Only the pictures are to be left out; return the rest of the data exactly as it stands.
++++++
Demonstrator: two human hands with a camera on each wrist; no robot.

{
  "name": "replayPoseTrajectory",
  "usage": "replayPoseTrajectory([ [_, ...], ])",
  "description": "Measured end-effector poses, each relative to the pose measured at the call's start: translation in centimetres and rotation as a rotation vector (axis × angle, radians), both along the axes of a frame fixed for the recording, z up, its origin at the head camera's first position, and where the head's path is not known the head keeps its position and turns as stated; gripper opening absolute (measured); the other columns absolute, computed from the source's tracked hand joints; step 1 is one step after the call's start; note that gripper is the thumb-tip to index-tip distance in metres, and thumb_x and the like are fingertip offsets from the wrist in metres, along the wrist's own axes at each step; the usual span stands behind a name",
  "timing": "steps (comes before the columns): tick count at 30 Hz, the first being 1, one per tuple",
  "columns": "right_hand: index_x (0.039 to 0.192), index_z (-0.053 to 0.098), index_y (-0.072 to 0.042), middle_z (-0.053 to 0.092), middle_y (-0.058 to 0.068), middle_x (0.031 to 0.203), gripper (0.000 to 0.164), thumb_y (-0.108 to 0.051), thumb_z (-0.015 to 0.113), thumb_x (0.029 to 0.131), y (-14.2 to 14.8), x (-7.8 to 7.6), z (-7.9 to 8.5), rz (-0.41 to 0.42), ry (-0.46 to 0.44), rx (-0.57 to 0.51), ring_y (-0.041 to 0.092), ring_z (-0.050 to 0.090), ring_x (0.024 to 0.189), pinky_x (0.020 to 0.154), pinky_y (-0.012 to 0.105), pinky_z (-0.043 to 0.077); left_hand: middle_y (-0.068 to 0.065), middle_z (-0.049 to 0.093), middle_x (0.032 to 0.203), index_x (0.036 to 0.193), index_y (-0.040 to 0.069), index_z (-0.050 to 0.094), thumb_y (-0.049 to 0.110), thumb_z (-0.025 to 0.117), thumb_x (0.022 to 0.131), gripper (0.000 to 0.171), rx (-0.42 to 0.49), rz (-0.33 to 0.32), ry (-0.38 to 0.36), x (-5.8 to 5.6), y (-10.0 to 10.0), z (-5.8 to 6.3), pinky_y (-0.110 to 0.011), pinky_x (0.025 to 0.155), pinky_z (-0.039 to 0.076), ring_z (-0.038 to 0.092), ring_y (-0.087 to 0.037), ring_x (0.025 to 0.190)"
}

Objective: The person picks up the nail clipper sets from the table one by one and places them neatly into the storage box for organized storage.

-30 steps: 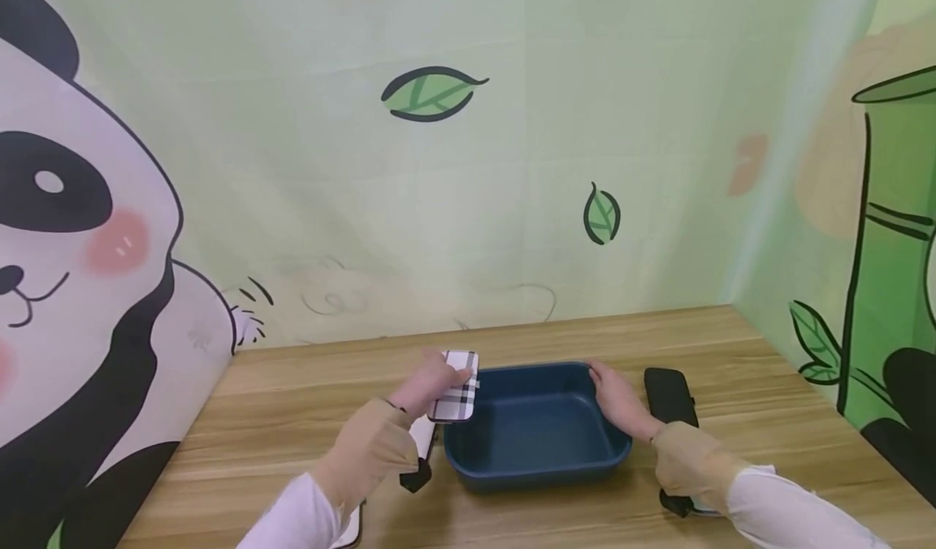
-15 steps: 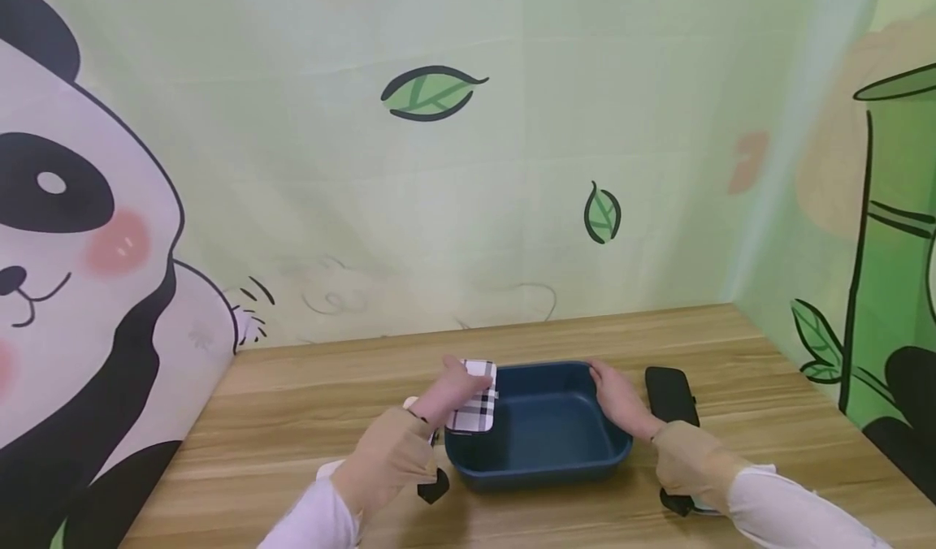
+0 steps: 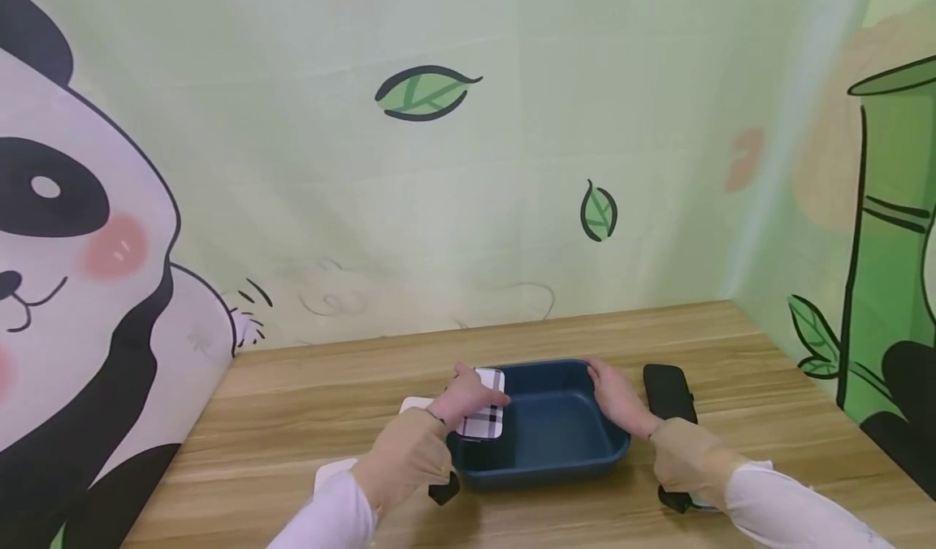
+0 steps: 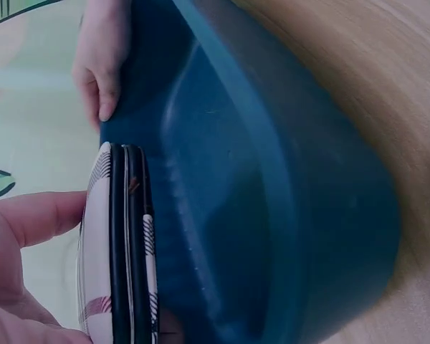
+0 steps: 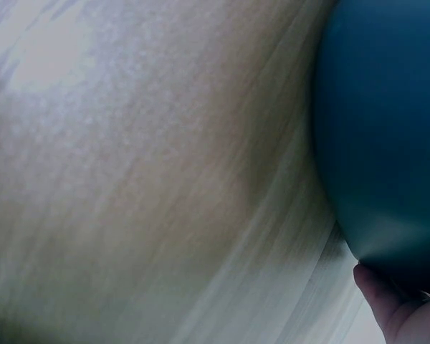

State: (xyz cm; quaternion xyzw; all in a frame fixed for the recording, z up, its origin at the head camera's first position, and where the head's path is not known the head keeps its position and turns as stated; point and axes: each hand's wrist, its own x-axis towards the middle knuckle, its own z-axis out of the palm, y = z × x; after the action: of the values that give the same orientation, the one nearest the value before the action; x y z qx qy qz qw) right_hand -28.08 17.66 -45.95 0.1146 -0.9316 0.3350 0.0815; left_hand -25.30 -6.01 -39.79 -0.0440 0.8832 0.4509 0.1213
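Observation:
A small flat case (image 3: 488, 425) with rounded corners and white-and-black plaid sides is in my left hand (image 3: 466, 396). In the left wrist view its edge shows dark bands with a thin seam between them; my thumb and fingers (image 4: 44, 217) grip it on both sides. It overlaps the left end of a deep dark-blue rectangular basin (image 3: 559, 439). My right hand (image 3: 616, 396) grips the basin's rim at the far right corner. In the right wrist view a finger (image 5: 376, 294) touches the basin's curved outer wall (image 5: 387, 143).
The basin stands on a wood-grain table (image 3: 307, 403). A black flat rounded object (image 3: 669, 392) lies right of my right hand. Pale objects (image 3: 415, 404) show partly behind my left wrist and sleeve. A printed green backdrop (image 3: 512, 208) rises behind the table.
My left hand has moved right and slightly down with the plaid case, from beside the basin's left edge to over its left end. My right hand keeps its grip on the rim.

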Motion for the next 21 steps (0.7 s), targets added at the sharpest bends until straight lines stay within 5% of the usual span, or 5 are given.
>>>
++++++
**EXERCISE OUTPUT:**
Demonstrator: two human hands with a camera on each wrist; no robot.

{
  "name": "replayPoseTrajectory",
  "usage": "replayPoseTrajectory([ [_, ...], ])",
  "description": "Measured end-effector poses, each relative to the pose measured at the call's start: translation in centimetres and rotation as a rotation vector (axis × angle, radians), both along the axes of a frame fixed for the recording, z up, its origin at the head camera's first position, and where the head's path is not known the head keeps its position and turns as stated; gripper opening absolute (measured); the other columns absolute, computed from the source's tracked hand joints; step 1 is one step after the call's start; note that gripper is the thumb-tip to index-tip distance in metres, and thumb_x and the like are fingertip offsets from the wrist in metres, along the wrist's own axes at each step; the usual span stands behind a name",
  "timing": "steps (comes before the columns): tick count at 30 Hz, the first being 1, one per tuple",
  "columns": "right_hand: index_x (0.039 to 0.192), index_z (-0.053 to 0.098), index_y (-0.072 to 0.042), middle_z (-0.053 to 0.092), middle_y (-0.058 to 0.068), middle_x (0.031 to 0.203), gripper (0.000 to 0.164), thumb_y (-0.108 to 0.051), thumb_z (-0.015 to 0.113), thumb_x (0.029 to 0.131), y (-14.2 to 14.8), x (-7.8 to 7.6), z (-7.9 to 8.5), rz (-0.41 to 0.42), ry (-0.46 to 0.44), rx (-0.57 to 0.51), ring_y (-0.041 to 0.092), ring_z (-0.050 to 0.090), ring_x (0.024 to 0.189), pinky_x (0.020 to 0.154), pinky_y (-0.012 to 0.105), pinky_z (-0.043 to 0.077); left_hand: middle_y (-0.068 to 0.065), middle_z (-0.049 to 0.093), middle_x (0.032 to 0.203), index_x (0.036 to 0.193), index_y (-0.040 to 0.069), index_z (-0.050 to 0.094), thumb_y (-0.049 to 0.110), thumb_z (-0.025 to 0.117), thumb_x (0.022 to 0.131), gripper (0.000 to 0.171), rx (-0.42 to 0.49), rz (-0.33 to 0.32), ry (-0.38 to 0.36), x (-5.8 to 5.6), y (-10.0 to 10.0), z (-5.8 to 6.3), pinky_y (-0.110 to 0.011), pinky_x (0.025 to 0.155), pinky_z (-0.039 to 0.076), ring_z (-0.038 to 0.092), ring_y (-0.087 to 0.037), ring_x (0.025 to 0.190)"
}

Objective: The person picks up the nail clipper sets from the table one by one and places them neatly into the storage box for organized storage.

-30 steps: 
-15 steps: 
+0 steps: 
+0 steps: 
+0 steps: 

State: (xyz cm; quaternion xyzw; all in a frame fixed for the recording, z up, its origin at the head camera's first position, and where the head's path is not known the head keeps its position and turns as stated; point and axes: each hand's wrist, its own x-axis towards the middle knuckle, its own z-axis out of the palm, y = z × x; after the action: of the values that give the same orientation, the one nearest the value before the action; x y z qx qy qz qw) right_hand -28.08 17.66 -45.95 0.1146 -0.9316 0.3350 0.0815; left_hand -25.30 -6.01 -39.79 -0.0440 0.8832 0.4509 0.1213
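Observation:
A small flat case (image 3: 488, 425) with rounded corners and white-and-black plaid sides is in my left hand (image 3: 466, 396). In the left wrist view its edge shows dark bands with a thin seam between them; my thumb and fingers (image 4: 44, 217) grip it on both sides. It overlaps the left end of a deep dark-blue rectangular basin (image 3: 559, 439). My right hand (image 3: 616, 396) grips the basin's rim at the far right corner. In the right wrist view a finger (image 5: 376, 294) touches the basin's curved outer wall (image 5: 387, 143).
The basin stands on a wood-grain table (image 3: 307, 403). A black flat rounded object (image 3: 669, 392) lies right of my right hand. Pale objects (image 3: 415, 404) show partly behind my left wrist and sleeve. A printed green backdrop (image 3: 512, 208) rises behind the table.
My left hand has moved right and slightly down with the plaid case, from beside the basin's left edge to over its left end. My right hand keeps its grip on the rim.
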
Motion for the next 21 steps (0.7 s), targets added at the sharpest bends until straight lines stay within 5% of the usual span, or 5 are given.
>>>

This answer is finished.